International Women’s Day Takes to Montreal Streets

Hundreds March in Event Organized by Women of Diverse Origins

The march started at the square near Atwater metro and proceeded down Ste. Catherine St. E, ending at Phillips Square. A pickup truck blasting music from stereos led the procession. Photo Jonathan Caragay-Cook
The march started at the square near Atwater metro and proceeded down Ste. Catherine St. E, ending at Phillips Square. A pickup truck blasting music from stereos led the procession. Photo Jonathan Caragay-Cook

Chants like “So-so-so-solidarité, avec les femmes du monde entier” resonated throughout the busy downtown shopping centre in Montreal last night.

To mark the annual International Women’s Day, approximately 200 people gathered at Cabot Square to hear speeches, dance and listen to music, march for equality and celebrate womanhood of all backgrounds.

March 8 was declared International Women’s Day in 1910 by Clara Zetkin as a way to commemorate historic women’s rights demonstrations across the US, and to pay respects to working women around the world.

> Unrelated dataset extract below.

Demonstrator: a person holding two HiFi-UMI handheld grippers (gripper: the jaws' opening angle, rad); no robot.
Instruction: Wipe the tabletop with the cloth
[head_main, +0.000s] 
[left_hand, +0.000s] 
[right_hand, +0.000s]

The march this year was organized by the Women of Diverse Origins, which is a local coalition and working group under QPIRG-Concordia.

It started at the square near Atwater metro and proceeded down Ste. Catherine St. E, ending at Phillips Square. A pickup truck blasting music from stereos led the procession.


Video by Matt D’Amours

One of the coalition’s members, Dolores Chew, works for the South Asian Women’s Community Centre in Montreal. Members of the coalition work daily within their own communities to provide support and resources, she said, and they come together on commemorative dates like International Women’s Day to share and show solidarity.

It’s important to march on International Women’s Day to assert the rights to gender equality, Chew explained. She emphasized that finding equality for women is not universal, as systemic issues of racialization and poverty must be taken into consideration.

Throughout the night, the march would stop at intersections to hear speeches from various individuals in French and English. Kahawihson Horne, who is a Mohawk student at Concordia, was one of the first speakers.

Originally from Kahnawà:ke, she spoke about discriminatory incidents at Dawson College, which was the first school she went to outside of her community. She said she and some of her peers were ostracized during their studies at the CEGEP.

For one course at Dawson, she remembered a time when her professor showed the class a film about the Oka Crisis, a 78-day standoff between Mohawk activists, police and the army over land ownership in 1990.

Horne said her classmates openly felt entitled to make negative remarks throughout the film, knowing where she was from. Two semesters in, Concordia can pat itself on the back because it’s been a good experience, she joked.

There was a small force of officers on bikes and in vehicles guiding traffic. A Montreal police spokesperson said an itinerary was given by the organizers prior to the event.